§ PROVIDED DATA:
****

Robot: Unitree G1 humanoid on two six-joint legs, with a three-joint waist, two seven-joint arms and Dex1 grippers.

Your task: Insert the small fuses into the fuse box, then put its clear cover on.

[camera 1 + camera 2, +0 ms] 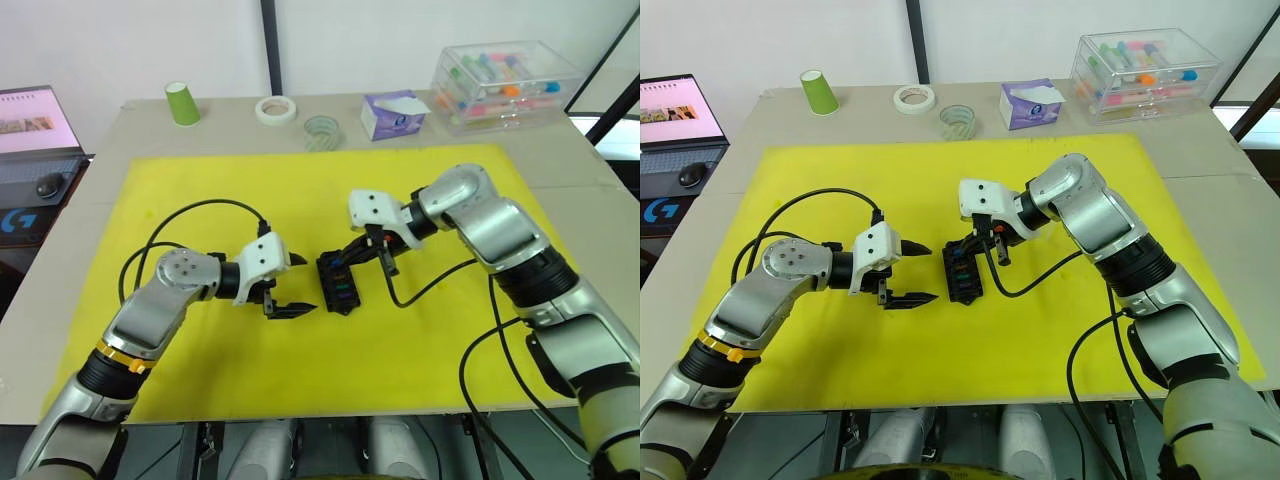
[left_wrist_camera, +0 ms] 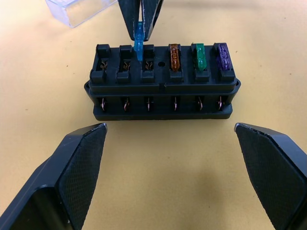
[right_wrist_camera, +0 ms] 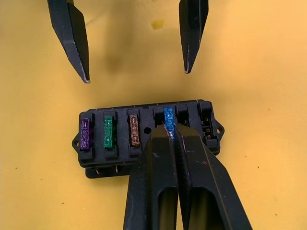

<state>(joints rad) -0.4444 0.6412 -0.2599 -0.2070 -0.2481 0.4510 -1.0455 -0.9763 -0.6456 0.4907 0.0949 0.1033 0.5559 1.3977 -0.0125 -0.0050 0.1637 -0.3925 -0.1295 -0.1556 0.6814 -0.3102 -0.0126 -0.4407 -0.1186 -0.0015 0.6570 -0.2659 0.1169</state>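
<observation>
The fuse box (image 1: 337, 283) lies on the yellow mat (image 1: 420, 340); the right gripper (image 3: 171, 133) pinches a blue fuse (image 2: 138, 44) over a slot, jaws closed on it. The left gripper (image 1: 912, 272) waits just beside the box, jaws wide and empty; the clear cover (image 2: 79, 10) lies behind the box.

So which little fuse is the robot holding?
The blue fuse. The right tool pinches it above the fuse box; the brown, green and purple ones already sit in slots.

right pincer (image 1: 989, 249) over fuse box (image 1: 962, 271) | left pincer (image 1: 917, 272) spread wide beside it | yellow mat (image 1: 1060, 330)
</observation>
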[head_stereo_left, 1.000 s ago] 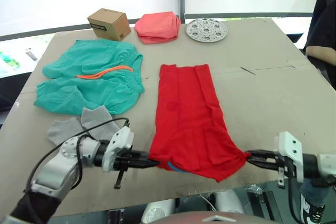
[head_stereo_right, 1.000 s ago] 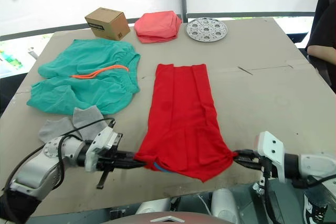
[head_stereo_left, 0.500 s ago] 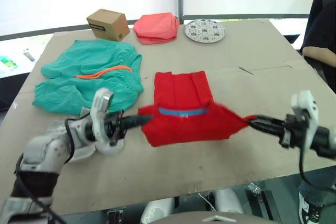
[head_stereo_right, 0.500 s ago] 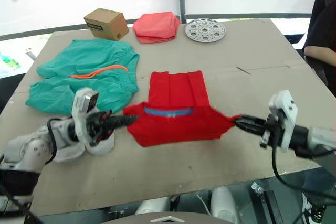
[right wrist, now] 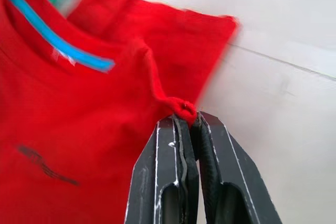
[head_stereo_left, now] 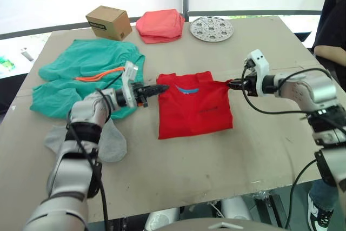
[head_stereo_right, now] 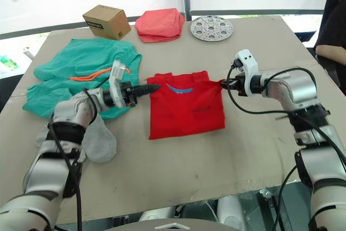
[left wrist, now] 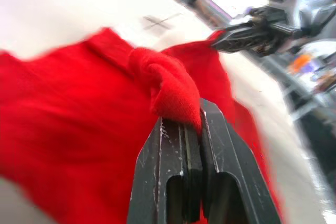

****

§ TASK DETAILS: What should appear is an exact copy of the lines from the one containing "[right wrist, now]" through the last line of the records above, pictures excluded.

§ SOLUTION BELOW:
[right wrist, now] 
[head_stereo_left, now] 
[head_stereo_right, now] 
[left wrist, now] 

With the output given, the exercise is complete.